[To do]:
Could you write out the listing below exactly as it stands, leaving out the pictures?
[Opening Recorded information section]
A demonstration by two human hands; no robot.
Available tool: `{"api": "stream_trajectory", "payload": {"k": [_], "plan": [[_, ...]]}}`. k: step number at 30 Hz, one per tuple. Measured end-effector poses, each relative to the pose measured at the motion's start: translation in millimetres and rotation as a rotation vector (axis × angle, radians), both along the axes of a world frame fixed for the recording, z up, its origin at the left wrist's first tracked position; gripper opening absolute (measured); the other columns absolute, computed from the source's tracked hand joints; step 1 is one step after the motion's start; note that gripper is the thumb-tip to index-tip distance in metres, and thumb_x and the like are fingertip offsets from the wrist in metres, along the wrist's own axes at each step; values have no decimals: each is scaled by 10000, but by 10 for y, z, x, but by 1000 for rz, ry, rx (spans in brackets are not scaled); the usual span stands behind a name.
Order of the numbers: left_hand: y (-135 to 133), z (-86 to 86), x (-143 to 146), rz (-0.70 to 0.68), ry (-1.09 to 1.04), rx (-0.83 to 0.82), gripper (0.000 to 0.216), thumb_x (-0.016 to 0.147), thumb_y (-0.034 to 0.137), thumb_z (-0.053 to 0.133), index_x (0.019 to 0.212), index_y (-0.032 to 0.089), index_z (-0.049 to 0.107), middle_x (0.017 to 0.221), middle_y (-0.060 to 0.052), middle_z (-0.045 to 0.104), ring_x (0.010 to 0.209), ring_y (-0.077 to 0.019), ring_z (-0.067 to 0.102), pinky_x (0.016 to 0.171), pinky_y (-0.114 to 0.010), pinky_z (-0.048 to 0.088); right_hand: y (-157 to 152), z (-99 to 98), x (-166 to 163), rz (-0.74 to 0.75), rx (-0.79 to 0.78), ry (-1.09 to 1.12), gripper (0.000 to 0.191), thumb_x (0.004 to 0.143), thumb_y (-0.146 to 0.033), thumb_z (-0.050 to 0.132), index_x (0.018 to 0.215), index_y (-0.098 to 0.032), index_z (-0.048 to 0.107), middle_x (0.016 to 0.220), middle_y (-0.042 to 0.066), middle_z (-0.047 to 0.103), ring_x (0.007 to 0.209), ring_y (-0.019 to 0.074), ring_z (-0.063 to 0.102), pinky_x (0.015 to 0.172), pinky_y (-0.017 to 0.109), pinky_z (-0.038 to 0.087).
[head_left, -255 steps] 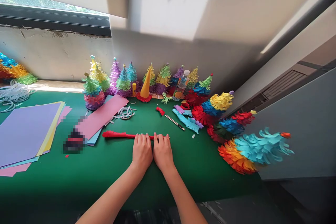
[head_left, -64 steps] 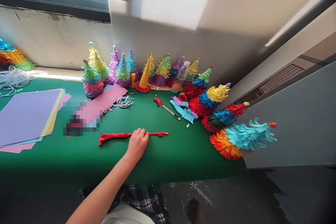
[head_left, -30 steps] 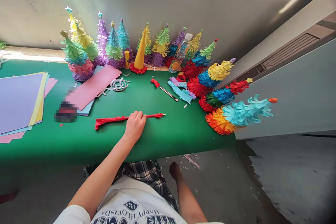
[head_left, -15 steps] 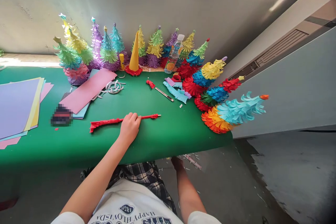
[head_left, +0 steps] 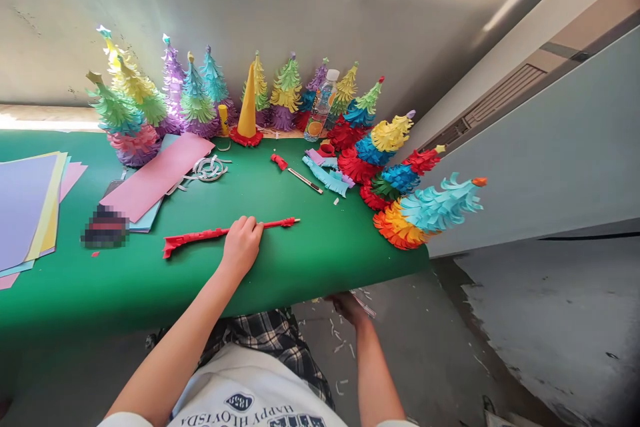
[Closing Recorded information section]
[Solution to this problem]:
A demonstration by two human hands; no robot.
Available tool: `{"api": "stream_trajectory", "payload": {"k": [_], "plan": [[_, ...]]}}`. k: step number at 30 Hz, one per tuple. Measured end-effector poses, each relative to the pose measured at the motion's start: translation in millimetres and rotation as a rotation vector (axis × angle, radians), both along the axes of a world frame fixed for the recording, z up, its origin at the left wrist's first tracked position; gripper opening absolute (measured); the other columns absolute, computed from the source's tracked hand joints; step 1 is one step after the motion's start; note that gripper is the thumb-tip to index-tip distance in metres, and thumb_x and the like are fingertip offsets from the wrist in metres, along the wrist's own axes at each step; values have no decimals: each is scaled by 10000, but by 10 for y, z, x, but by 1000 for rz, ry, rx (spans in brackets are not scaled); the usual span stands behind a name.
Order of the numbers: left_hand: y (-135 to 133), z (-86 to 86), x (-143 to 146), rz (-0.70 to 0.68), ry (-1.09 to 1.04), rx (-0.83 to 0.82), gripper (0.000 to 0.216), thumb_x (-0.016 to 0.147), thumb_y (-0.034 to 0.137), thumb_z (-0.053 to 0.133), index_x (0.019 to 0.212), index_y (-0.032 to 0.089), index_z (-0.049 to 0.107), middle_x (0.017 to 0.221), middle_y (-0.060 to 0.052), middle_z (-0.045 to 0.104), ring_x (0.010 to 0.209), ring_y (-0.077 to 0.019), ring_z (-0.067 to 0.102), pinky_x (0.016 to 0.171), pinky_y (-0.114 to 0.010), pinky_z (-0.048 to 0.088); right_hand: y (-157 to 152), z (-99 to 98), x (-166 to 163), rz (-0.74 to 0.75), rx (-0.79 to 0.78), ry (-1.09 to 1.12), gripper (0.000 to 0.191), thumb_x (0.004 to 0.143), thumb_y (-0.146 to 0.033), thumb_z (-0.050 to 0.132), index_x (0.018 to 0.215), index_y (-0.098 to 0.032), index_z (-0.048 to 0.107), middle_x (0.016 to 0.220), middle_y (-0.042 to 0.066), middle_z (-0.047 to 0.103), ring_x (0.007 to 0.209), ring_y (-0.019 to 0.074), ring_z (-0.063 to 0.102), pinky_x (0.015 to 0.172), pinky_y (-0.017 to 0.109), pinky_z (-0.038 to 0.087).
[head_left, -255 steps] 
[head_left, -64 steps] 
[head_left, -30 steps] 
[head_left, -15 steps] 
[head_left, +0 steps] 

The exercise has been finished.